Among the stalls selling fruits, vegetables, cups of mint tea, halal meat and plastic toys, women's clothing ranges from no head covering at all to colourful West African head ties and loosely draped, South Asian-style shawls.

"I wear this for modesty, and it's my choice," said a French shopper who gave her name as Amira, and who wore a patterned scarf pinned at the sides and under her chin. "If another woman chooses to wear something else, it's her business and not the business of the state. Everyone should be free to please God as she thinks she should."

She said she does not trust the intentions of French politicians who argue that the burka and niqab are an affront to secularism, or, like Mr. Sarkozy, call them symbols of the subjugation of women.

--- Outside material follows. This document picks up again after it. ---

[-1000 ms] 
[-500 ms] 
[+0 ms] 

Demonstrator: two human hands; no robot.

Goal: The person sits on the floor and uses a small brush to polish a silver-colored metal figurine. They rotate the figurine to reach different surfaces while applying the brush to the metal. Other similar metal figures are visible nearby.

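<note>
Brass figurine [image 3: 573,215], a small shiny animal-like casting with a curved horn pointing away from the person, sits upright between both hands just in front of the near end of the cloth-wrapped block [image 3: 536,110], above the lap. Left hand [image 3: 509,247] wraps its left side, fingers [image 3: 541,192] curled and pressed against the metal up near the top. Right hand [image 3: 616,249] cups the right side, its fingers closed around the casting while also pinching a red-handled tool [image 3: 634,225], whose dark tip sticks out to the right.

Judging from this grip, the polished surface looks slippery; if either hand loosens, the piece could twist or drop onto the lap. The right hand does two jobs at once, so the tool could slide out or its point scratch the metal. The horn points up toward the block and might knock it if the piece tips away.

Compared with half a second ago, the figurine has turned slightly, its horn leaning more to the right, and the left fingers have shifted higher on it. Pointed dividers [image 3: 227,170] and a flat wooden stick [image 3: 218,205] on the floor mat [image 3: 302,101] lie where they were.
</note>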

"They act as if no Muslim would wear the veil unless she was coerced by a man, and that is not true," Amira said.

Many French Internet sites and blogs, including those managed by the mainstream news magazine Nouvel Observateur, are filled with similar sentiments. Setting up a parliamentary commission effectively singles out Muslims for discrimination and suspicion, in the words of a stream of posted comments in the past two weeks.

"A ban would be counterproductive and difficult to enforce," said Mohammed Moussaoui, president of the French Council of the Muslim Faith, an umbrella group of diverse Muslim organizations.

"Are you going to stop burka -wearing women in the street and ask them to take it off?" he asked in an interview in Le Monde. "That would only lead to most of them staying locked up in their homes."